Community Guidelines

We aim to build a community at Thuses that fosters vibrant and interesting math conversations. We ask that everyone be mindful of the following principle:

It is far more acceptable to criticize ideas than to criticize people.

In addition, please adhere to the following community guidelines.

No bigotry Do not use language that has the potential to offend (but not limited to) a person’s race, gender, sexual orientation, religion or disability status.

No harassment We do not tolerate name-calling, personal insults, bullying, or any form of harassment.

Respect Criticism is welcome (and in fact healthy!) but please do so in a respectful way.

Example scenarios:

  1. X writes a post on a standard undergraduate math topic. Y can respond to X’s post in two ways:

    • “Why did you write this? Your post is trivial.”
    • “I think this post is not suitable for Thuses.”

    The first of these is unacceptable, while the second is acceptable.

  2. X writes a post on the work of Z. However, Y does not like Z, and responds with the following comment: “I wouldn’t read anything written by Z as Z is a bad writer.” This comment is unacceptable as Y is engaging in name-calling.
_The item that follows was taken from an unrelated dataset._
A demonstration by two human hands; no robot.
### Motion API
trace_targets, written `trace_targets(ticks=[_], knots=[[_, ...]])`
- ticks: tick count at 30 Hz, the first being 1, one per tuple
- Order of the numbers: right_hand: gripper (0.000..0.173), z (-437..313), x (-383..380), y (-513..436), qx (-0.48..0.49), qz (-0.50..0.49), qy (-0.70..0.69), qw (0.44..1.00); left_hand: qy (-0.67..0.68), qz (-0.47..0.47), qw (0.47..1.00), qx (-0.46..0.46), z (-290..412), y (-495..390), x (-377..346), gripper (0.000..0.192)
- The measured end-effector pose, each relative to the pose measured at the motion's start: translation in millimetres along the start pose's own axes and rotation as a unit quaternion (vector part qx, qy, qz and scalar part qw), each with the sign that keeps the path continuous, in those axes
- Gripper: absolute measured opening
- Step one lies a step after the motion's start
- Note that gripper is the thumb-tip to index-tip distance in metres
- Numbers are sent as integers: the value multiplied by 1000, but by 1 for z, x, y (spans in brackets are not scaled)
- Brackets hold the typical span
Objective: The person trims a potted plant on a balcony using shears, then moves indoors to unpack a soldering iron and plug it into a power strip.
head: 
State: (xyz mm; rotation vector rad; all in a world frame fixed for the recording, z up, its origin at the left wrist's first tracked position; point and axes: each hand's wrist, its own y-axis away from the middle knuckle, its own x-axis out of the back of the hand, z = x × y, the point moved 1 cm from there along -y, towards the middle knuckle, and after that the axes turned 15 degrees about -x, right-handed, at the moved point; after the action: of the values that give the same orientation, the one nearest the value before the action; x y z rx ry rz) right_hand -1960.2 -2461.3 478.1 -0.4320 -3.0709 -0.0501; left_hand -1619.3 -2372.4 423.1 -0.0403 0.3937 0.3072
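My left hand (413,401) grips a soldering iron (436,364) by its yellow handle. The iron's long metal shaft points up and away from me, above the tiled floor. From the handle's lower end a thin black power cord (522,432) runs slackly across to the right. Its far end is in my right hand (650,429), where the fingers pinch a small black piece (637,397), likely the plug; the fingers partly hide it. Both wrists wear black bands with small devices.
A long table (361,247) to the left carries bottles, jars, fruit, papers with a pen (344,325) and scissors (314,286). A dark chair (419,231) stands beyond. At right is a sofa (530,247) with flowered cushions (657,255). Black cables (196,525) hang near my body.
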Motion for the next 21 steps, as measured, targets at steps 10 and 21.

  3. X makes a comment on Y’s post saying that they do not know the meaning of some of the terminology. Seeing this, Z responds with a “Let me google that for you” hyperlink. This comment by Z is unacceptable.

  4. Lemma 3 of X’s post claims that some operator \(T\) is self-adjoint. Y knows that this is false (and even has a counterexample), and can respond to X’s post in two ways:

    • “Your claim in Lemma 3 that operator \(T\) is self-adjoint is trivially false. How could you not realize that one can easily construct a counterexample?”
    • “I think that operator \(T\) in Lemma 3 need not be self-adjoint. Consider the following counterexample.”

    The first of these is far more confrontational than the second, as the sentence “How could you not realize…?” is a personal attack on X. Therefore, this comment is strictly unacceptable. On the other hand, the second comment is acceptable and is the kind of thing we welcome at Thuses.

  5. There is an error in Theorem 1 of X’s post. Seeing this, Y decides to respond: “I think I have a counterexample to Theorem 1 in the way it’s written now. However, if you impose further assumptions, then I think Theorem 1 true, but I don’t know how to prove it.” This is exactly the kind of comment we want to see on Thuses!